In a good composition, the slightest cropping destroys the meaning of the picture.

Other artists who use loaded edges effectively: Rembrandt, Edgar Degas, Carl Larsson, Norman Rockwell (1940s and 50s), Edwin Austin Abbey, Pascal Dagnan-Bouveret, and Howard Pyle.

21 comments:

Mr Atrocity said...

The photographer and teacher Stephen Shore defines what he terms "Active" and "Passive" framing. An active framing is one where the the structure of the composition begins with the frame and works inward, like this, whereas with passive framing the image begins within the image and works its way out of the frame like this.

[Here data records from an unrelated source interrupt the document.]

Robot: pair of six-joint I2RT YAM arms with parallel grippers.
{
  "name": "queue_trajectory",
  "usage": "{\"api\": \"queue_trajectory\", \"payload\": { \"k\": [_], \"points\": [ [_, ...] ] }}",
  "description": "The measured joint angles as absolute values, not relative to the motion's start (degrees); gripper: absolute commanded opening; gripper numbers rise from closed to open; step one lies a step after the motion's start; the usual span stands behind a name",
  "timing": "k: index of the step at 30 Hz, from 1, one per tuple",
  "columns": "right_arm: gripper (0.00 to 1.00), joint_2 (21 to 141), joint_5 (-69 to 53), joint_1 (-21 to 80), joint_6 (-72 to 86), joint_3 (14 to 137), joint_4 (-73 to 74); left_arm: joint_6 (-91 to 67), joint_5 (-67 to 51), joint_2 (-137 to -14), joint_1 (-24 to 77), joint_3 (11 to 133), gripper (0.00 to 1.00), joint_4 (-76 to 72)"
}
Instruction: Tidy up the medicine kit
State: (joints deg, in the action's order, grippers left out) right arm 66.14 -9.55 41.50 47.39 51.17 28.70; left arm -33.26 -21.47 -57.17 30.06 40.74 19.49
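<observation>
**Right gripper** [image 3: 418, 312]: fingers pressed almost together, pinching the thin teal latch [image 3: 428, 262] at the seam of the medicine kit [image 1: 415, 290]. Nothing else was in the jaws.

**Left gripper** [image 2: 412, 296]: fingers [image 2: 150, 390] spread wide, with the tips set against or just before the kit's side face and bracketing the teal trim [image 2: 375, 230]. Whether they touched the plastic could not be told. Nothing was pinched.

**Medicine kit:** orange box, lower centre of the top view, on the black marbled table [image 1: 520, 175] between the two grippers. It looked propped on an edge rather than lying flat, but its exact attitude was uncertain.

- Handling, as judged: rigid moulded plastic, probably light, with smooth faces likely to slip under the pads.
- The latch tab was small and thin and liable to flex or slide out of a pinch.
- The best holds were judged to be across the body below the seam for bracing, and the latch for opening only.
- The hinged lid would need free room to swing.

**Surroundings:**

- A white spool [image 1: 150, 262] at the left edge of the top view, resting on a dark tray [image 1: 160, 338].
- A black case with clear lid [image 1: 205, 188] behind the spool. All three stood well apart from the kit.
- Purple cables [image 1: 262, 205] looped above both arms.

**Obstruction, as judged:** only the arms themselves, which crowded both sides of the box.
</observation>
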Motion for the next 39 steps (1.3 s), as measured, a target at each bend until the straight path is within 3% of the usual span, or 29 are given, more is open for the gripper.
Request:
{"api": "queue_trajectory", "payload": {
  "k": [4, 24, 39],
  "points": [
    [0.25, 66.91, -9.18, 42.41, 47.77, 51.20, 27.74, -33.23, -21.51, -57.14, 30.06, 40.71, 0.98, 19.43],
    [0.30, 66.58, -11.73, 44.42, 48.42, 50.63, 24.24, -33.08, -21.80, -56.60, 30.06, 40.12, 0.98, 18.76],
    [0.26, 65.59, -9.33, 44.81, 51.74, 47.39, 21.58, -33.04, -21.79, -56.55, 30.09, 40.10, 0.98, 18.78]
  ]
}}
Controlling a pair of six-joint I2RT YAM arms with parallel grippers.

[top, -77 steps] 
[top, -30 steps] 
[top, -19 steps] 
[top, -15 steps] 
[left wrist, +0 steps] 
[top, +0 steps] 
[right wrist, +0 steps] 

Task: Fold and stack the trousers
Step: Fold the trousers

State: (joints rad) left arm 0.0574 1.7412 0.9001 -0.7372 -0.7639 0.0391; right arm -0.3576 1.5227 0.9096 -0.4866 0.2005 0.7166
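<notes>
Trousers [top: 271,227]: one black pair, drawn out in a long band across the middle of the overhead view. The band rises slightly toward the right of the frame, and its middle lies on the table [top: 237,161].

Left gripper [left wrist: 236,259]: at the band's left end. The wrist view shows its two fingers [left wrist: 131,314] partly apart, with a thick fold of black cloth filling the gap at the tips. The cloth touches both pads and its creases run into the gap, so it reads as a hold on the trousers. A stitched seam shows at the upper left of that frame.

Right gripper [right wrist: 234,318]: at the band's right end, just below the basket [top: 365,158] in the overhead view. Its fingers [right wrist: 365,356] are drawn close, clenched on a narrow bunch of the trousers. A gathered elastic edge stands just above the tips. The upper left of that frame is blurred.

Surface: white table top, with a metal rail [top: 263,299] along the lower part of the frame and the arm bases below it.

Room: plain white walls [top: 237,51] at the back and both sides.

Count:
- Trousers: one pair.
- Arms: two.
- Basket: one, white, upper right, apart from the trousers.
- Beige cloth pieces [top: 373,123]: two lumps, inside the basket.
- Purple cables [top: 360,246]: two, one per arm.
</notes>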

I've always found this quite a potent compositional aide when taking photographs but I'm not sure how useful it is in painting - the results of painting a "passive framing" can look very contrived, as in the Poussin you show.

Pat said...

Back in art school, cropping a figure's arms, legs, etc. always seemed like a bad decision. What are your thoughts on that?

Thanks. :)

Thomas Brissot said...

But composition is an element with wich you create James, you have to use it to serve your own goals. Poussin was the most intellectual painter of his time and his paintings reflect the fact that he absolutely didn't want to be realistic but wanted every element to make sense in a philosophical way. His goal was more a semiological and all the semilogical elements of the picture have to be clearly "read". "Artificial" is a term that also fits to the rules of "good composition" you then enonciate.

James Gurney said...

Thomas, I've presented this as a "rule," but of course it is really an opinion, and a matter of taste. Rules are made to be broken! But I believe that compositions with loaded edges can work well with symbolic, intellectual, or idealistic paintings as well as they do with realistic ones. But loaded edges are antithetical to vignetting.

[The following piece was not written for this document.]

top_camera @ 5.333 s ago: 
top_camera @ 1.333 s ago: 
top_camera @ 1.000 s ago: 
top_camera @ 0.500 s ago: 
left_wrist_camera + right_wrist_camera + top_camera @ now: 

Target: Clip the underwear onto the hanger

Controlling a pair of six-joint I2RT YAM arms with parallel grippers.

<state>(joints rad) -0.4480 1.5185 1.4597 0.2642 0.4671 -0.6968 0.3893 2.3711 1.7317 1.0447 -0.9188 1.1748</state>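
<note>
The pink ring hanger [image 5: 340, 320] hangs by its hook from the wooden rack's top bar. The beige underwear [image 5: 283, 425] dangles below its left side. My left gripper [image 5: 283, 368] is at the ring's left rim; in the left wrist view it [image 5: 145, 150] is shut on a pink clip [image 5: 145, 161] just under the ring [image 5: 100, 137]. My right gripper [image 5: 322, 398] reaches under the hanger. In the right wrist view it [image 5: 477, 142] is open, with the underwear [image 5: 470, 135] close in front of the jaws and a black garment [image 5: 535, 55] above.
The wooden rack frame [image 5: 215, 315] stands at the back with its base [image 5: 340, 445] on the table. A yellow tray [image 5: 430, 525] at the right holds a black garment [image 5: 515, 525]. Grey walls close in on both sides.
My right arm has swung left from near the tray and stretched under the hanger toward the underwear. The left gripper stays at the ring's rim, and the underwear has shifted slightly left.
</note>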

Pat, I know what you mean about figure studies. There's nothing wrong with zooming in on a part of a model (after all, it's just a study!), but the figure probably shouldn't be cropped because it was laid in wrong.

Drew said...

Pat, I think that's a whole different beast compared to this. Usually instructors chide you for cropping a figure because at that age you're just being lazy or afraid of doing parts of the figure you're not comfortable with.

Besides, there's really no bad decisions, there's just bad reasoning for a decision. In some cases certain cropping can work, in others, not so much.

Erik Bongers said...

Love Stephen Shore's pictures!

But about the subject.
I love both extremes.

1. Lazy edges.
I think it is 'lovely artificial'. I see it as part of styling your picture, just as you would 'envelope' or blur shadows or as you would simplify shapes to a more abstract form. The whirlpool like effect of the second painting is a good example. Rubens also uses loads of 'artificial' S-lines in his composition. And what about Mucha's hair-spaghetti?

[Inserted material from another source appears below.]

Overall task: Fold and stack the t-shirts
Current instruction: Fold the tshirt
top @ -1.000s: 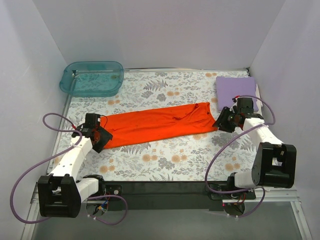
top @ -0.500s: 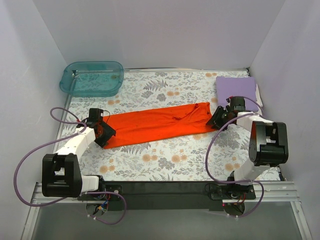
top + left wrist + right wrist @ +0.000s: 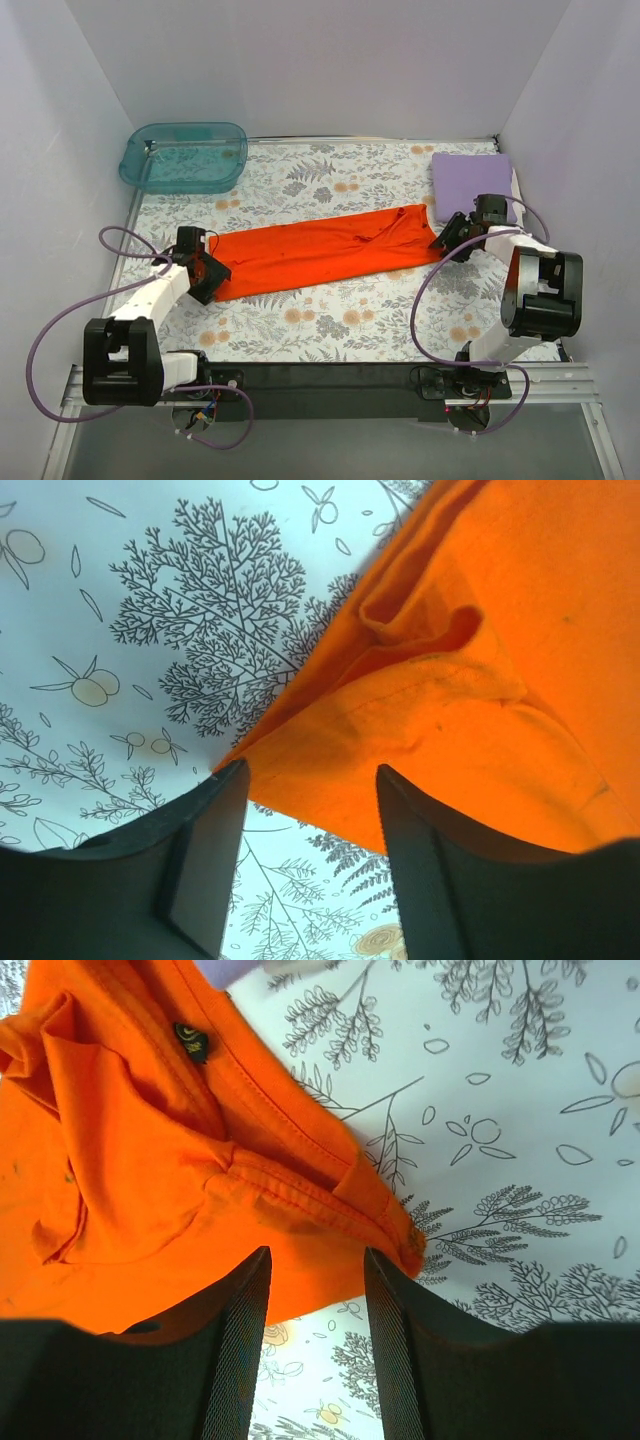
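The orange-red t-shirt (image 3: 315, 248) lies folded into a long strip across the middle of the floral table. My left gripper (image 3: 203, 275) is open at its left end; in the left wrist view the shirt's corner (image 3: 420, 730) lies just beyond the spread fingers (image 3: 200, 860). My right gripper (image 3: 447, 233) is open at the right end; in the right wrist view the collar end (image 3: 200, 1160) lies just beyond the fingers (image 3: 235, 1340). The lavender t-shirt (image 3: 470, 180) lies folded at the back right.
A teal plastic tub (image 3: 185, 157) stands at the back left corner. White walls close in the table on three sides. Purple cables loop beside both arms near the front edge.
Both grippers have shifted a little at the shirt's ends over the last second. The orange shirt lies slightly straighter and flatter than before.
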Action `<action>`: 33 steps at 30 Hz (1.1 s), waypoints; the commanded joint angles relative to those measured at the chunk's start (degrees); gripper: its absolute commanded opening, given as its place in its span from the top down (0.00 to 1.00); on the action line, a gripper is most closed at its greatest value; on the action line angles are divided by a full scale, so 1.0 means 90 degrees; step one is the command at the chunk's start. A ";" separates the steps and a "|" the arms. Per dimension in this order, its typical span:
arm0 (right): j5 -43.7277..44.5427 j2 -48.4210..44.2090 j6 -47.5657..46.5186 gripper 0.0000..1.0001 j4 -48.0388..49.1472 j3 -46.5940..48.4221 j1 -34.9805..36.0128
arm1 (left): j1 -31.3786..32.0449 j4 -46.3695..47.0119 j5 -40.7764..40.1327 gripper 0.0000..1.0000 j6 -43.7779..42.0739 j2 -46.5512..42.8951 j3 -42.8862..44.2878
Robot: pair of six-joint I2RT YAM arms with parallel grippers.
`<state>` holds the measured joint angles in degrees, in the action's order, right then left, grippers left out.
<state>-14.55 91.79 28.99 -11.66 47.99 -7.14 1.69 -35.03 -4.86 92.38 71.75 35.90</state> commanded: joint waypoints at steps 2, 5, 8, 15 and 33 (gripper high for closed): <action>0.0152 -0.0432 -0.0486 0.57 -0.0267 0.0751 0.0157 | -0.0013 -0.0093 0.0120 0.45 -0.0565 -0.0559 0.0228; -0.0004 -0.0482 -0.0604 0.57 -0.0267 0.1220 0.0304 | 0.0114 -0.0063 0.0257 0.41 -0.0772 -0.0589 0.0599; -0.0268 -0.0307 -0.0633 0.57 -0.0257 0.1718 0.0480 | 0.0464 -0.0063 0.0422 0.40 -0.0695 -0.0424 0.1215; -0.0366 0.0513 -0.0448 0.57 -0.0199 0.2412 0.0783 | 0.2046 0.0131 0.0705 0.39 0.0730 0.0991 0.2845; -0.0425 0.1217 -0.0438 0.58 0.0026 0.2676 0.1037 | 0.4099 0.0767 0.0823 0.45 0.2674 0.5054 0.6342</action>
<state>-17.78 102.74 26.22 -13.15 70.74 1.96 37.56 -28.08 2.50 112.66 115.98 89.91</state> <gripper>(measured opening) 0.426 0.549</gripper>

2. I love photographic crops and cuts. Faces that are half cut. An arm that sticks out at one end of the composition. I even love to add to a drawing the 'not dones' of photograhy: e.g. no telephone behind a portrait or it seems to raise from his/her head. I also love the sometimes forced compositions of photographs where a head is e.g. cut off at bottom corner of the composition, in order to fit in that plane flying overhead at the top of the picture.

Well, Drew's last paragraph sums it up perfectly for me.

Erik Bongers said...

Oops, I meant 'telephone POST' above.

Frank P. Ordaz said...

Jim,

Who came up with the" Lazy Edges" signifier? It communicates that the artist did not consciously compose his painting.

At first, when I saw the post, I thought this article was going to be about " Painter's Holidays" where the edges are glossed over and not given any consideration and therefore being " lazy".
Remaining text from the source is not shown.